Siempre que hubo facciones en España, aquel pueblo dio a entender que no existía en vano sobre la faz de la tierra, si bien nunca sirvió de teatro a una verdadera guerra. Su genio, su situación, su historia la reducían al papel secundario de levantar partidas. Obsequió al país con esta fruta nacional en tiempo de los Apostólicos (1827); durante la guerra de los siete años, en 1848, y en otras épocas de menos eco en la historia patria. Las partidas y los partidarios fueron siempre populares, circunstancia funesta que procedía de la guerra de la Independencia, una de esas cosas buenas que han sido origen de infinitas cosas detestables.
Corruptio optimi pessima
. Y con la popularidad de las partidas y de los partidarios, coincidía, siempre creciente, la impopularidad de todo lo que entraba en Orbajosa con visos de delegación o instrumento del poder central. Los soldados fueron siempre tan mal vistos allí que siempre que los ancianos narraban un crimen, robo,asesinato, violación o cualquier otro espantable desafuero, añadían:
Esto sucedió cuando vino la tropa.

Y ya que se ha dicho esto tan importante, bueno será añadir que los batallones enviados allá en los mismos días de la historia que referimos, no iban a pasearse por las calles, pues que llevaban un objeto que clara y detalladamente se verá más adelante.
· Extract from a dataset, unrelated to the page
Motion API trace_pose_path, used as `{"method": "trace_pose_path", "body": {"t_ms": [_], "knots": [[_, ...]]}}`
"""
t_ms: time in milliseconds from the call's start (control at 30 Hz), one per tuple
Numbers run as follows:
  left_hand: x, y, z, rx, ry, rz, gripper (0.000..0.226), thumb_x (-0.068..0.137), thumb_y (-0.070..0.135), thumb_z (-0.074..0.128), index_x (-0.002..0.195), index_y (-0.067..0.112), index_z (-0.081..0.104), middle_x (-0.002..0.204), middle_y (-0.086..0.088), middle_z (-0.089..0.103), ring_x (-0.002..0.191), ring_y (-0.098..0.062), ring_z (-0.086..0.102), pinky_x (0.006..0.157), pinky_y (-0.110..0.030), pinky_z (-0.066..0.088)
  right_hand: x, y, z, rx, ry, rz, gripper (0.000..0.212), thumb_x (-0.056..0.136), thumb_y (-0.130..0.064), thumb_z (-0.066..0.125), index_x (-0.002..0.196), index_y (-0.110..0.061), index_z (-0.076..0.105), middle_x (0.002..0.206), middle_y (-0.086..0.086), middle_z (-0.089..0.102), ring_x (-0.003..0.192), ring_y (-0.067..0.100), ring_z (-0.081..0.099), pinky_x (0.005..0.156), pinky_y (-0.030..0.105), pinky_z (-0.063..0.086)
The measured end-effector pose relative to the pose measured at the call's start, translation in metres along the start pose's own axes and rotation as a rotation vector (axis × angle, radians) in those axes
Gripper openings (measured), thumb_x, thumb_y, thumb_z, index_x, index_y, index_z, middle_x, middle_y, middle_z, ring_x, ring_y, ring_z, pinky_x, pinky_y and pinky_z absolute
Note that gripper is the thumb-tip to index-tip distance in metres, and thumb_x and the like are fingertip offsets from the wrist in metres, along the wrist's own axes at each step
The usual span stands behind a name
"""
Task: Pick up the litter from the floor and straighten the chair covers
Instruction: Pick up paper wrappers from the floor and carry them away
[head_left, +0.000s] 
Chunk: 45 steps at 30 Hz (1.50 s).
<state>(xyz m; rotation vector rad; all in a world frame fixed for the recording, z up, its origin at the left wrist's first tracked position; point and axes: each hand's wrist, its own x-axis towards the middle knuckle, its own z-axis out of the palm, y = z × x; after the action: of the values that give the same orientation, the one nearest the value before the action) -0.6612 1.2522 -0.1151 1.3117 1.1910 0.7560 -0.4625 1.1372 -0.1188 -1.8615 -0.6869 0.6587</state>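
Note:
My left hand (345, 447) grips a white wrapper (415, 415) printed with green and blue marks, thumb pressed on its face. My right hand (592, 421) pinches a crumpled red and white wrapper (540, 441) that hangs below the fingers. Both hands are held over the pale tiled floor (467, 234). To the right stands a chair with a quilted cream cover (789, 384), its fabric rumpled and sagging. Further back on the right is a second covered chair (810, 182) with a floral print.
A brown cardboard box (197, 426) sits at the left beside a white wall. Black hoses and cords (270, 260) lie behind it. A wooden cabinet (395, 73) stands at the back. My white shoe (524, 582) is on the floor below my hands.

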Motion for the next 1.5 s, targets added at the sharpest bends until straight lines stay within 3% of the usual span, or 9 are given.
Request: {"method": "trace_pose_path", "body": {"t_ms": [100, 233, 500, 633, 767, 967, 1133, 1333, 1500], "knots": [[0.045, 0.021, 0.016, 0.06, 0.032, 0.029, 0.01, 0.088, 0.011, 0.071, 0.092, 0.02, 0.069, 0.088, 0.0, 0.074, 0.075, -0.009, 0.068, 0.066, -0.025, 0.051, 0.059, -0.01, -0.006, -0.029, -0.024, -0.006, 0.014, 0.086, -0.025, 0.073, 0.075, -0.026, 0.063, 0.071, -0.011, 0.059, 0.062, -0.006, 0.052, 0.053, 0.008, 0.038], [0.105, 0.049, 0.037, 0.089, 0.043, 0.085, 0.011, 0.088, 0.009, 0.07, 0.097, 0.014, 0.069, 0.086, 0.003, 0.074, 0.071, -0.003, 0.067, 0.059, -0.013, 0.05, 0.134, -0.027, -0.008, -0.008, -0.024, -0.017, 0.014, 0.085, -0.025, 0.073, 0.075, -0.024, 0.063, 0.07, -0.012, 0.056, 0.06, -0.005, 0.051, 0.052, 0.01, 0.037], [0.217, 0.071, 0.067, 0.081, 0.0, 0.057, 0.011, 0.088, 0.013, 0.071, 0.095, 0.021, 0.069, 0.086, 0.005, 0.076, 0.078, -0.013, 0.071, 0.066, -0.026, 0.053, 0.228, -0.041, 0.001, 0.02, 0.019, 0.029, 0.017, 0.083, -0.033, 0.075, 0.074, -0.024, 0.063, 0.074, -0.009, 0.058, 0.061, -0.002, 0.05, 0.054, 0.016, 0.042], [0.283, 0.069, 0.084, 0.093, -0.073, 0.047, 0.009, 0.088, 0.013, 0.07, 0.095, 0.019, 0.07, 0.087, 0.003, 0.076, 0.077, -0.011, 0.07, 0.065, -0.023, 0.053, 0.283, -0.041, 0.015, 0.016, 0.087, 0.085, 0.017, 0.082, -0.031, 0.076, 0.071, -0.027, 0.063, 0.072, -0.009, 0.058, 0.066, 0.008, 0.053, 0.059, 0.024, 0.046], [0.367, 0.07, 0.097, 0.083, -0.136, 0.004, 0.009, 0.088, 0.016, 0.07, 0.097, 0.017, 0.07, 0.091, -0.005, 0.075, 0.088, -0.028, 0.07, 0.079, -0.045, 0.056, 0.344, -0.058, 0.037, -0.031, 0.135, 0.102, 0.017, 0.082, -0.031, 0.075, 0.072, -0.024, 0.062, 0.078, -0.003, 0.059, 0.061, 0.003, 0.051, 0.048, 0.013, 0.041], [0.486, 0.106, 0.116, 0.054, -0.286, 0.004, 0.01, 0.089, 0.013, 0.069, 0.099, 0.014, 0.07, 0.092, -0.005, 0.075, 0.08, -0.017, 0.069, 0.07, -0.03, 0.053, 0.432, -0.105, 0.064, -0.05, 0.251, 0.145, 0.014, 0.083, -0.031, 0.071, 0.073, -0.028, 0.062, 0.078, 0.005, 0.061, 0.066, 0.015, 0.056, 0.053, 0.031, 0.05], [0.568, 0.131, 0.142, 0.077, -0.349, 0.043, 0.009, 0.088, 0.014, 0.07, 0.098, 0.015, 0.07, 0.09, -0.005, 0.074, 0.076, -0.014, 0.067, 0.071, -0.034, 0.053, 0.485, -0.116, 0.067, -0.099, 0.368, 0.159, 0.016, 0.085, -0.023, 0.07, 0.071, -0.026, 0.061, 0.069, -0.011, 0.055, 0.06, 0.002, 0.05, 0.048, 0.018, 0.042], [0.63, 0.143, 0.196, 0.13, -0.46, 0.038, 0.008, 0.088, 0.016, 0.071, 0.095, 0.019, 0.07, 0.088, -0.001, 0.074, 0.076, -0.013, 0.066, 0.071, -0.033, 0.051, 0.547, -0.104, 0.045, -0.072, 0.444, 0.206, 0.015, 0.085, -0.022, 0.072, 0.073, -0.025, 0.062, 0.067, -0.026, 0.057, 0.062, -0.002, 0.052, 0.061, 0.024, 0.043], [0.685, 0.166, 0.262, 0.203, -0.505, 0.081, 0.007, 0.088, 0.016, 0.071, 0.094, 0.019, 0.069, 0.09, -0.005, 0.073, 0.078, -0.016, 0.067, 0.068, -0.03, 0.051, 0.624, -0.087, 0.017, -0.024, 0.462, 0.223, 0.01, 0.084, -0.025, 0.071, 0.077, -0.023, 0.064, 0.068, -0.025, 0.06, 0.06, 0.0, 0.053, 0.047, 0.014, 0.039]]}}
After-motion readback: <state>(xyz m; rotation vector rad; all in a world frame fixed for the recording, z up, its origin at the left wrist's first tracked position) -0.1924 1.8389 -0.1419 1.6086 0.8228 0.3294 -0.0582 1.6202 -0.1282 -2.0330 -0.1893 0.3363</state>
Como dato de no escaso interés apuntaremos que lo que aquí se va contando ocurrió en un año que no está muy cerca del presente, ni tan poco muy lejos, así como también se puede decir que Orbajosa (entre los romanos
Urbs augusta,
si bien algunos eruditos modernos, examinando el
ajosa
, opinan que este rabillo lo tiene por ser patria de los mejores ajos del mundo), no está muy lejos ni tampoco muy cerca de Madrid, no debiendo tampoco asegurarse que enclave sus gloriosos cimientos al Norte ni al Sur, ni al Este ni al Oeste, sino que es posible esté en todas partes, y por doquiera que los españoles revuelvan sus ojos y sientan el picar de sus ajos.

Repartidas por el municipio las cédulas de alojamiento, cada cual se fue en busca de su hogar prestado. Les recibían de muy mal talante, dándoles acomodo en los lugares más atrozmente inhabitables de las casas. Las muchachas del pueblo no eran en verdad las más descontentas; pero se ejercía sobre ellas una gran vigilancia, y no era decente mostrar alegría por la visita de tal canalla. Los pocos soldados hijos de la comarca eran los únicos que estaban a cuerpo de rey. Los demás eran considerados como extranjeros de la extranjería más remota.

A las ocho de la mañana un teniente coronel de caballería entró con su cédula en casa de Doña Perfecta Polentinos. Recibiéronle los criados, por encargo de la señora, que hallándose en deplorable situación de ánimo, no quiso bajar al encuentro del soldadote; y señaláronle para vivienda la única habitación al parecer disponible de la casa, el cuarto que ocupaba Pepe Rey.